If weight is just a single value in each instance you could use sum([weight]) or max([weight]) - it doesn't matter, but will allow the equation to be valid.
No, the weight will be the same for each strate, but the sales are different for each case.
I must multiply each individual Sales by the weight it has.
Any other suggestion? Is there any way to "disaggregate" a measure?
can you please provide a sample workbook of what you have so far, or some sample data?
Ok, you are rigth. With an example you could understand me better.
Here you have an Excel File where I compute Weighted Sales as the Sales by Weigth. And Wheigth is computed as expected sample divided by real sample (number of different customers I have in the sample). The Excel's computations begin by E_ to distinguish them.
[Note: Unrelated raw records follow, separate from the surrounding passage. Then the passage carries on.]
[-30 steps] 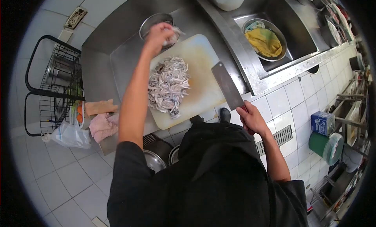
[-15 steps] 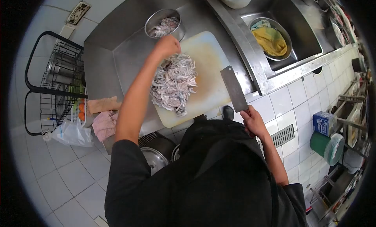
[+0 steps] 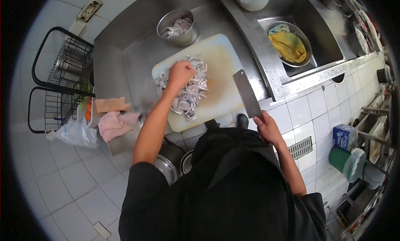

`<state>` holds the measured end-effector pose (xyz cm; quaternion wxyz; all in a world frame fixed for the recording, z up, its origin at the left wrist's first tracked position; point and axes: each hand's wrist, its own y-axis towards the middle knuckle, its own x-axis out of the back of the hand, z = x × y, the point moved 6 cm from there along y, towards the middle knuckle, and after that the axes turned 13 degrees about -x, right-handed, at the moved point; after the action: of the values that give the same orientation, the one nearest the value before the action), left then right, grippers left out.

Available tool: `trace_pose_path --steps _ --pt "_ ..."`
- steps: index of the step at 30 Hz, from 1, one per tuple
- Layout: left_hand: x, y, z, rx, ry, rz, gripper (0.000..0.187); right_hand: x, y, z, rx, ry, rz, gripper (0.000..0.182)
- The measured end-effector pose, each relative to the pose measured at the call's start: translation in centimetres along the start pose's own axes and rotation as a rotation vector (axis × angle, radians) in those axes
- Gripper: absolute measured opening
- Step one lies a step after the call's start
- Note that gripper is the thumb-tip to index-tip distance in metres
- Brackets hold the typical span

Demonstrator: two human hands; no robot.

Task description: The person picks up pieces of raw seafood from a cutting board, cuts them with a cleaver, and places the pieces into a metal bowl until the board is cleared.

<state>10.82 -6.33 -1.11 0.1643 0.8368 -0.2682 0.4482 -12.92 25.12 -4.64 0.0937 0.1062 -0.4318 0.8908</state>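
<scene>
A heap of pale grey, stringy pieces (image 3: 192, 95) lies on the left half of a stained white cutting board (image 3: 225, 58). My left hand (image 3: 181, 74) is over the upper part of the heap with its fingers closed; what they hold, if anything, is hidden. In my right hand (image 3: 268, 127) is the handle of a cleaver (image 3: 248, 94), whose wide blade points away from me past the board's right edge. Beyond the board stands a round metal bowl (image 3: 183, 39) with more of the pale pieces inside.
At the right a sink (image 3: 325, 37) holds a metal bowl (image 3: 309, 45) with a yellow cloth (image 3: 289, 47). A pink cloth (image 3: 114, 126), a brown cloth (image 3: 111, 105) and a black wire rack (image 3: 62, 103) are at the left. Lidded pots (image 3: 166, 168) stand below the counter.
My left hand has moved from beside the metal bowl back toward me, onto the heap. My right hand still holds the cleaver in nearly the same place.
</scene>
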Motion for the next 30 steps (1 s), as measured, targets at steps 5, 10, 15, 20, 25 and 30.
trace_pose_path --steps 5,10,15,20,25,30 --pt "3.1 -0.6 0.2 0.136 -0.316 -0.132 0.019 0.2 0.3 -0.8 0.005 -0.002 0.027 0.027" --pt "8.3 -0.5 -5.4 0.148 -0.403 -0.105 0.016 1.0 0.1 -0.9 0.02 -0.045 0.045 0.027" --pt "8.9 0.8 -9.4 0.025 -0.281 0.039 0.012 1.6 0.0 -1.3 0.033 -0.079 0.054 0.026" --pt "4.8 2.7 -12.0 -0.084 -0.214 0.219 0.01 2.0 0.3 -3.0 0.202 -0.065 0.006 0.023" --pt "0.6 5.9 -12.3 -0.395 -0.014 0.016 0.016 2.8 -1.4 -2.7 0.042 -0.162 0.06 0.026" --pt "-3.8 6.2 -9.4 -0.305 0.079 -0.111 0.015 3.1 -2.0 -3.1 0.035 -0.138 0.05 0.027"
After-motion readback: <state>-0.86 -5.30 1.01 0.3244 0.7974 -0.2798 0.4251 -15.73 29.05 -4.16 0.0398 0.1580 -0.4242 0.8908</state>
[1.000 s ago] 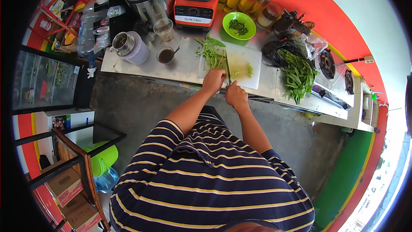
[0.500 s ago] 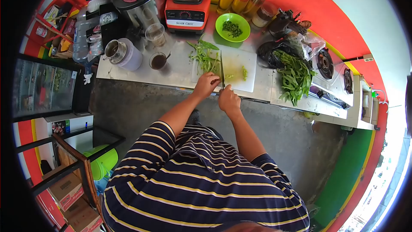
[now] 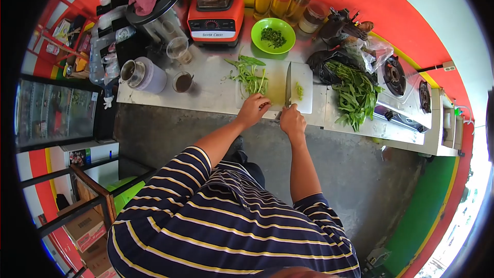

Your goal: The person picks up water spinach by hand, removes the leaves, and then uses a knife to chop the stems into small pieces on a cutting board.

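My right hand [image 3: 293, 120] grips the handle of a kitchen knife [image 3: 288, 83], whose blade points away from me over the white cutting board [image 3: 307, 104]. To the right of the blade lies a small line of chopped green pieces [image 3: 299, 91]. My left hand [image 3: 254, 110] is at the board's near edge, fingers curled together; whatever they may hold is hidden. Just beyond it, leafy green stems [image 3: 250, 75] lie in a loose pile on the board's left side.
Behind the board stands a green bowl [image 3: 286, 46] of chopped greens. A red blender [image 3: 215, 24], oil bottles [image 3: 282, 0] and a glass of dark liquid [image 3: 182, 82] share the metal counter. At right, a leafy bunch [image 3: 357, 98] lies near the gas stove [image 3: 404, 92].
The knife has moved right across the board, away from my left hand and beside the chopped pieces. My left hand has drawn slightly back from the cutting spot.
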Demonstrator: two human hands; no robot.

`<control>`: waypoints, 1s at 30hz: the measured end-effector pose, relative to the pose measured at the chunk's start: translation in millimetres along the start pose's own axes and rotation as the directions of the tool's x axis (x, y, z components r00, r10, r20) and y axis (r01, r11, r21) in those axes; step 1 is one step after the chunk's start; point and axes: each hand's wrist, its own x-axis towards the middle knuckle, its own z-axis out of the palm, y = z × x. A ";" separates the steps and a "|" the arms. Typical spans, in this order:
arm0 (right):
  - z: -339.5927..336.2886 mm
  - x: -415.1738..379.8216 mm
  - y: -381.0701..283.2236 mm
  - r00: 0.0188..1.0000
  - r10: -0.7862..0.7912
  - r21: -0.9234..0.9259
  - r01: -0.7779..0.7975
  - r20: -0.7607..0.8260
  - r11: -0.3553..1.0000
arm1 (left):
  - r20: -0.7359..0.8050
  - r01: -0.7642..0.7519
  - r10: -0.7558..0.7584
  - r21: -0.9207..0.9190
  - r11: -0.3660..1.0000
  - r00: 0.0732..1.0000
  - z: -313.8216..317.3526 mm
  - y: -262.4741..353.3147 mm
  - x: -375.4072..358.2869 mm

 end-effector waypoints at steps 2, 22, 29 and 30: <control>1.6 -0.3 -0.5 1.000 0.000 0.006 0.000 -0.023 1.000 | 0.006 -0.011 0.011 0.024 1.000 1.000 0.2 0.9 -0.1; 29.0 -32.5 -37.6 0.998 -0.061 0.007 0.061 0.029 0.998 | -0.087 0.023 -0.013 0.105 0.994 0.996 -58.7 -13.6 -39.8; 23.7 -35.1 -32.7 0.999 -0.031 -0.047 0.029 -0.032 0.998 | -0.081 0.083 -0.063 0.262 0.962 0.995 -49.0 2.0 -30.5; 21.3 -33.6 -33.0 0.999 -0.013 -0.045 0.011 -0.046 0.999 | -0.069 0.079 -0.063 0.258 0.963 0.996 -45.3 5.4 -25.9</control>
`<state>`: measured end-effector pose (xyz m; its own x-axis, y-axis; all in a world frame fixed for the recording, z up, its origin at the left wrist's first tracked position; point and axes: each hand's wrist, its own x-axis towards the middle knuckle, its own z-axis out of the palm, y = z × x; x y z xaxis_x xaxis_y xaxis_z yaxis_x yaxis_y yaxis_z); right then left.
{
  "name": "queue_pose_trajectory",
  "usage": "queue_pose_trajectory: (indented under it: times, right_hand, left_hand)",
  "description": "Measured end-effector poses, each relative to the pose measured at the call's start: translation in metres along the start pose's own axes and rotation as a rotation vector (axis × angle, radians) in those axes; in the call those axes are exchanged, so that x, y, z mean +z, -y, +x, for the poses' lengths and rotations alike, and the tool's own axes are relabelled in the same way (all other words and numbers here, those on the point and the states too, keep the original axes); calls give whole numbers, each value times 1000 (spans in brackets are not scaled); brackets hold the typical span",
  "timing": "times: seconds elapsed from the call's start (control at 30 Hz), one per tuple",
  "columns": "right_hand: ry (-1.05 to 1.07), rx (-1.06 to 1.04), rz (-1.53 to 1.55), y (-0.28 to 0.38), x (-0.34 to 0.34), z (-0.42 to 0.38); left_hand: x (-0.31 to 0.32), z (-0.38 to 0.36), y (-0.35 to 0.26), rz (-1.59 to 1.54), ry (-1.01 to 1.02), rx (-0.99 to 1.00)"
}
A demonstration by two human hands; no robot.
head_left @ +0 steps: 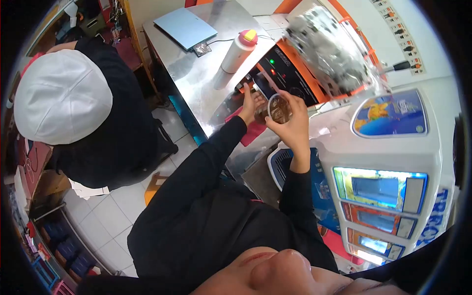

In the workbook I can compute Expected Sample and Weigth. But I couldn't compute Weigthed Sales because I have to multiply sales (a non aggregated measure) by weigth (an aggregate measure).
What can I do?
So if you change your calc field "Weigthed Sales" from
[Sales] * [Weigth]
SUM([Sales]) * [Weigth]
Does that provide the result you are looking for?
No, that do not provide the result I am looking for. It works just in the case I analyze Sales By Region, but if I would like to analize another dimension it doesn't work. Remenber, Weigth is constant by region, but it is not a constant for any other dimension you would like to analize.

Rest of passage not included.